This post title is a reflection of my journey. Potent meaning powerful and passage meaning the act or process of moving through, under, over, or past something on the way from one place to another. What I moved through was literally death to life. I truly know and feel that I am living. I hope you hear my true accounts and heart because this process has not been clean or easy. I have chosen and continue to choose peace, love, and light by being open to listen and learn from The Most High.
I loved this picture then AND now! I had not started my weight loss journey yet (at the time of this picture) however I was aware I wanted to take steps to learn life, love, and how to LIVE! That's revolutionary in itself. I knew I had struggles with evil thoughts, ways, and confusion which had nothing to do with The Most High. I realized that Yahweh would share directives and directions for me to do even during that time. This time was surrender to what was put in my heart by God (The Most High) to hug that tree. I remember being nervous by trying to explain to my friend that I always wanted to hug a tree and thinking, "I hope she don't think I'm weird. (I probably said it knowing me)" Yahweh pulled me to this tree and it was the best thing I could have done and honestly to this day I'm thankful for this day because I've practiced loving nature and hugging trees since this day! I even encouraged my friends and others to hug trees and simply get outside (that's a whole topic I could go in on)!
I go into this to say that part of my path to loving God and self because I respect the nature that we CANNOT (I REPEAT CANNOT) live without. If the sun ceased to exist so do WE, PERIOD, POINT, BLANK!
I spent my time up until this point wondering if certain people loved me, if I was good enough, who I hurt and who hurt me, what new bulls*** I could purchase, listening to the many voices of people that were not and did not come from God, my job, and all these things that did not amount to anything. This moment I wanted to stay there and just be; so righteous and pure. I felt like my thoughts cleared and lined up with happy emotions, goals, and true focus on righteous things. I wanted to literally talk to that tree for hours, but I managed to apologize and tell that tree that I loved it. I felt like hugging that tree brought me a sense of majestic hope, fresh air to my lungs, and my cells, brain, heart, and spirit were illuminated with pure joy.
I was in a state where those trees seen and heard many sorrows as I was on a former plantation. The experience of being there in itself was heavy.
Hugging the tree was more than the act. It was noble, obedient, necessary because being apart of nature is something that the evil powers that be currently are doing everything to separate us from nature. Nature is the very thing that God made true and innocent. We struggled since the beginning and nature has not because they keep the laws of The Most High. Even our physical bodies are disciplined just like nature, yet our minds have been so manipulated that we have been separated from what's truly acceptable, righteous, and true. I challenge you to look beyond these skewed "sustainability" rules, fads, social media, and opinions of humans and tap in with nature. Simply get outside. You will feel better at least starting there.

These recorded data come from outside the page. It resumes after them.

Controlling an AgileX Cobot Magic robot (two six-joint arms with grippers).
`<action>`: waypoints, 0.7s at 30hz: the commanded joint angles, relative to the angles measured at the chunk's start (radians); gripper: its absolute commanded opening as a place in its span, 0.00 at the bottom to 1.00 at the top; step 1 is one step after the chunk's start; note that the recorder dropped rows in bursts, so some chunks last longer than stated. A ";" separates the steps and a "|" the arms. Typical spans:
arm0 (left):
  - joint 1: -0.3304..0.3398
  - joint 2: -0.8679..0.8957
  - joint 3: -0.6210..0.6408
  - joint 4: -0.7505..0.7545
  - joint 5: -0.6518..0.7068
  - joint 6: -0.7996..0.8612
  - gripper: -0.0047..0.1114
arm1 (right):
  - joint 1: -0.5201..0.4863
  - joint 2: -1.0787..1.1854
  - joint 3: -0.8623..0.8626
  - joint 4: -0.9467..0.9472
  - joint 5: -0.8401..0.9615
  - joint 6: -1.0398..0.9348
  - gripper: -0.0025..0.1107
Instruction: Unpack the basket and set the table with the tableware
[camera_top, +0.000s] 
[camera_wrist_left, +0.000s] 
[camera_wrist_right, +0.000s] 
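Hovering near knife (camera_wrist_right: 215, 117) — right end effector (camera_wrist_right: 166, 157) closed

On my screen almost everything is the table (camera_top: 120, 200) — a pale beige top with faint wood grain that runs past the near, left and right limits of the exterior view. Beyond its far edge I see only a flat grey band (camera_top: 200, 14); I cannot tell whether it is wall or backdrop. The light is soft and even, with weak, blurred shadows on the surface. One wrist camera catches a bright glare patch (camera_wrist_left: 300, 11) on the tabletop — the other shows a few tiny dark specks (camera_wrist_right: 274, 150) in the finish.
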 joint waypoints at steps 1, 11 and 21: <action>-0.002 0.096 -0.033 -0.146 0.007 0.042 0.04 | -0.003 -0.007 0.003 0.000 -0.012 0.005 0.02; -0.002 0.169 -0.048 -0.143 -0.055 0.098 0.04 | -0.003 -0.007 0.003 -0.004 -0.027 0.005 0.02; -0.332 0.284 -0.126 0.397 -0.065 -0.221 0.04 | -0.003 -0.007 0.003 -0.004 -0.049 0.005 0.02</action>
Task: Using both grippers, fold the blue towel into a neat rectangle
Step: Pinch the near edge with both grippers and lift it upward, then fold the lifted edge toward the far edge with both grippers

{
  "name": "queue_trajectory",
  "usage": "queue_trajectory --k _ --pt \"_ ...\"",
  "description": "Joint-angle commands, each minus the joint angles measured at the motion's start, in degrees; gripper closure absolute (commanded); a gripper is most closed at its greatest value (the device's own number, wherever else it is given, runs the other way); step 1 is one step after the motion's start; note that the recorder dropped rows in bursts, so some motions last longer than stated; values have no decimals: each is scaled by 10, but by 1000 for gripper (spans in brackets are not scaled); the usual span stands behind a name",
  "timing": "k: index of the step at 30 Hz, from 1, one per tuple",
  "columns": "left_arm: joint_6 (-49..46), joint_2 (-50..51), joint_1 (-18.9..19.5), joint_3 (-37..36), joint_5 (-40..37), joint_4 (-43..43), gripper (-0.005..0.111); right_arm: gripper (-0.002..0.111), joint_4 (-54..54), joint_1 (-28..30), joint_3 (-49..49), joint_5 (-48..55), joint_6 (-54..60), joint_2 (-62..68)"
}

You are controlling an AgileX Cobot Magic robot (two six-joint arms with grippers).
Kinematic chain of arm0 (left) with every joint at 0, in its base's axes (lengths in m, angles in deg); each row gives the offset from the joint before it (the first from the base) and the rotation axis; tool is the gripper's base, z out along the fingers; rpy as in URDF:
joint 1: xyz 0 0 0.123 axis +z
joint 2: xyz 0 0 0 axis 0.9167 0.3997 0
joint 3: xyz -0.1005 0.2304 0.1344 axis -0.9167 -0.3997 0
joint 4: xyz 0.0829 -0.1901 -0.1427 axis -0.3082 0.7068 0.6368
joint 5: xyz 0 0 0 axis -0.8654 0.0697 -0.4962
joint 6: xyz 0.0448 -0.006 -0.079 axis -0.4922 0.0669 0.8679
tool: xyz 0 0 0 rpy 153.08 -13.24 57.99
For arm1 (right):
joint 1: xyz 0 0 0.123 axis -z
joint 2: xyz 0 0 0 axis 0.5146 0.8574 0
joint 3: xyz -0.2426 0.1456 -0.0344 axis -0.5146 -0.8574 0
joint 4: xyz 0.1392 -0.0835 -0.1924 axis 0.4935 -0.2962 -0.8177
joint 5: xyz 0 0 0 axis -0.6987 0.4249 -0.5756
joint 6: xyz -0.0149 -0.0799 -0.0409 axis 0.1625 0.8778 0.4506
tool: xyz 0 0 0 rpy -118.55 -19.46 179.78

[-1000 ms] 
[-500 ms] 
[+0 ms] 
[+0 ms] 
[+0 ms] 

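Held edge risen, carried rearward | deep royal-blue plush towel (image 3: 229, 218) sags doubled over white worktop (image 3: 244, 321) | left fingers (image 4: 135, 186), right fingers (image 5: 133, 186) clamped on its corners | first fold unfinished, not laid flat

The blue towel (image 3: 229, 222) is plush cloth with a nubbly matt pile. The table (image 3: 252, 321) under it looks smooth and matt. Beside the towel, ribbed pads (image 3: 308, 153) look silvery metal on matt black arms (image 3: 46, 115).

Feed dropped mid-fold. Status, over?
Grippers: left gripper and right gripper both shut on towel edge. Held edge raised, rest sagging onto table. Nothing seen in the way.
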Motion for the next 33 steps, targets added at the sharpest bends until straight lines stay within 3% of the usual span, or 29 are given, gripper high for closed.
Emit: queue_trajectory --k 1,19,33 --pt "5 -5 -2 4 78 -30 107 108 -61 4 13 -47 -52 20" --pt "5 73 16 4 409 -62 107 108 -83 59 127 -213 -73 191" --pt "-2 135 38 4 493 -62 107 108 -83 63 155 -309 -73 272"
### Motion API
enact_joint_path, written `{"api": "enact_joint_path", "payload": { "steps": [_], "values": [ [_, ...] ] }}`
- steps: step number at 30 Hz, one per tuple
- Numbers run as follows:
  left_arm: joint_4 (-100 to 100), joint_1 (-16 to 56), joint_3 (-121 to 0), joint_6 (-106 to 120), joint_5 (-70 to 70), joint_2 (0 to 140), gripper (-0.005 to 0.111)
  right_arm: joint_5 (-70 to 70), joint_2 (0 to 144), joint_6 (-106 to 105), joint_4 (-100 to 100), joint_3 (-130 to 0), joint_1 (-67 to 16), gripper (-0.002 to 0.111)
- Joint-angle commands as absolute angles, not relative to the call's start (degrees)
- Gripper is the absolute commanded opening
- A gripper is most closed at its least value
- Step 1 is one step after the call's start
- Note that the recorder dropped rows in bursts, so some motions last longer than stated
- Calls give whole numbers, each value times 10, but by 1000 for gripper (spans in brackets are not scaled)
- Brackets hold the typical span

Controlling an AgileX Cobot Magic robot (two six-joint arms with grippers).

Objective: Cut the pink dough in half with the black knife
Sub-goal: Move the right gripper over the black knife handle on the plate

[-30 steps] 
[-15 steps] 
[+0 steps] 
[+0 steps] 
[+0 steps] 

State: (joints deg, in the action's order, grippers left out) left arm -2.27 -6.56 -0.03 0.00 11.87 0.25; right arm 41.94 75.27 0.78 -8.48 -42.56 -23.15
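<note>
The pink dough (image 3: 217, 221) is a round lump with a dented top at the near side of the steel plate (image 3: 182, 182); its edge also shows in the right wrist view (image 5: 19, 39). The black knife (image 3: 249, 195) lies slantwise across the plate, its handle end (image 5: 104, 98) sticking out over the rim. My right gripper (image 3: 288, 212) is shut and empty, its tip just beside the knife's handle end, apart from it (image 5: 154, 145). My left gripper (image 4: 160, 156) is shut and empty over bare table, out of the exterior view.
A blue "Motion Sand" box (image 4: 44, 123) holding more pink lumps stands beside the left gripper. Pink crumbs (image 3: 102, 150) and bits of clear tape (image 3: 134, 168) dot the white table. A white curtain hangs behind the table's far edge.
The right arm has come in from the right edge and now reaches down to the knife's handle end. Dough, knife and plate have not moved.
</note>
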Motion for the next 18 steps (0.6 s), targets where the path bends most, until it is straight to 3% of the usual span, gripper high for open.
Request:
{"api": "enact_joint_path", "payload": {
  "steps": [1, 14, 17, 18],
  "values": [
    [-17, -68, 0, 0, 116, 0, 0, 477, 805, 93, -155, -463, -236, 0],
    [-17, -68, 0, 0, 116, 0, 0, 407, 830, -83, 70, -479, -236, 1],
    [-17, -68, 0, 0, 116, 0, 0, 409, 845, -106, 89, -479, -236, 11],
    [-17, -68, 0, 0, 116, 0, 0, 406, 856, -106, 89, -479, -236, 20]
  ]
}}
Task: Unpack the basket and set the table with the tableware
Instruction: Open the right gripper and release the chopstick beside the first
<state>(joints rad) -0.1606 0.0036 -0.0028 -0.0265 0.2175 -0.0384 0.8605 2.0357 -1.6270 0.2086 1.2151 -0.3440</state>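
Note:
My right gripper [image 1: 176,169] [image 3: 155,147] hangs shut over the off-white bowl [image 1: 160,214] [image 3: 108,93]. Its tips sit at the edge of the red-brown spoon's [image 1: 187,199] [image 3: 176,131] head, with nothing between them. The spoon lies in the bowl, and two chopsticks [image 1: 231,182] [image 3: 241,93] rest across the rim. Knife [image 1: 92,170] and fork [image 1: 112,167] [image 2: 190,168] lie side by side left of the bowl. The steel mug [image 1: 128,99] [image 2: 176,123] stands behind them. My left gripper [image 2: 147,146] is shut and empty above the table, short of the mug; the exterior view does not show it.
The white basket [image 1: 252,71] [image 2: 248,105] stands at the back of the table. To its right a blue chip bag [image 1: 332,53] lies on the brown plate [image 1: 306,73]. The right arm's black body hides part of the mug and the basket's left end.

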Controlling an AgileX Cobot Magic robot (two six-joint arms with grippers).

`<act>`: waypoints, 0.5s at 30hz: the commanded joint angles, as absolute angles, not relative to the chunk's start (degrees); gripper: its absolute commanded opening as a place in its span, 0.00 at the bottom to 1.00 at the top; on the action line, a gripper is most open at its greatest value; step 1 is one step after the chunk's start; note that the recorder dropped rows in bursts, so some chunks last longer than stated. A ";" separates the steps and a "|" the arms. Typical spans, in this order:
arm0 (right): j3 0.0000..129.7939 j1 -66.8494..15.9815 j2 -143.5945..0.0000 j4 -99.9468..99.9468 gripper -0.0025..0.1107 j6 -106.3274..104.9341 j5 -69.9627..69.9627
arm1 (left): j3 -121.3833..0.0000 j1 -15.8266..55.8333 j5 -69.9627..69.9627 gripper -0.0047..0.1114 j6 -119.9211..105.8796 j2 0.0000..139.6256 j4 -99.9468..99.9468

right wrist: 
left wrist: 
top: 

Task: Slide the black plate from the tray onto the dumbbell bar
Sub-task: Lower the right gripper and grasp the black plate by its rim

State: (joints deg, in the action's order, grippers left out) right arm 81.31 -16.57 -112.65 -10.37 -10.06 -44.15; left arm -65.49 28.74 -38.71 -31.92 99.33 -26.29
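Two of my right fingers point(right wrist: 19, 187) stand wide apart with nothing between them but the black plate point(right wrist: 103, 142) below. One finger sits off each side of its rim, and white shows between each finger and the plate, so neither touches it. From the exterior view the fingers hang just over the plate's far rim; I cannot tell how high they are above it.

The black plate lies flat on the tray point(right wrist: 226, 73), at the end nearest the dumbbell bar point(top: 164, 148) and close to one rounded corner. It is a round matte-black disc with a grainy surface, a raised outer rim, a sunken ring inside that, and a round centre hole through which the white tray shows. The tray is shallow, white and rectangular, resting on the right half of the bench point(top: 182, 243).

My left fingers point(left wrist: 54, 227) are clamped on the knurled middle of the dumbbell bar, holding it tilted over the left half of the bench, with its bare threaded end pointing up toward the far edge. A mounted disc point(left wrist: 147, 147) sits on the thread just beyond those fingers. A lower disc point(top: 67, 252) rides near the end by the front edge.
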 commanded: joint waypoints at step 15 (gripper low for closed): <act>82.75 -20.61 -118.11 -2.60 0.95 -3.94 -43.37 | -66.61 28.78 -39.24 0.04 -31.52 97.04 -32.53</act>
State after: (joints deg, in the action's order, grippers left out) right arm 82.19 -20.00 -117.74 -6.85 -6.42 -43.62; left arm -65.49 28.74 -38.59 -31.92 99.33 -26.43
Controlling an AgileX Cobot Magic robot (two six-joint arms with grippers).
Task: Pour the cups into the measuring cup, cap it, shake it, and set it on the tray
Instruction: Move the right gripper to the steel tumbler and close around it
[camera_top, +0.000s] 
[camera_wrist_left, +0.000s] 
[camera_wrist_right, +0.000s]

These trees are being cut at alarming rates and Muva nature is crying out for our respect, love, and obedience. The many corporations that we 'love' and support are anti-nature and they want more robotic, man made agendas to come to past. This is clearly evil and keeping your eyes off of what truly matters/what you need.
I petition you all to pay attention, unplug from the technology, engage in nature, and spend time finding ways to be more harmonic with the beautiful creation Yahweh has made for us to LIVE, THRIVE, & SURVIVE.
It's time to truly live. I appreciate you all for showing love on my transformation photos but ( encourage you all to look beyond the pictures. My path to transformation is MIND, BODY, AND SPIRIT! I will be always here for love but I am going to continuously urge you all to get back to the basics before starting you all's journey. A complicated start makes the journey complicated. Meditate outside (in the sun), share love with no only self but nature and Yahweh, remain with the heart of a pure child (so you can always hear from The Most High and be sensitive to receiving in your spirit) and always humble yourselves. I hope that this post inspires many. Stay encouraged and know that there is power in you that waiting on you to use for good!
Peace and love to all eyes, minds, cells, heart, and spirits that read and received this post.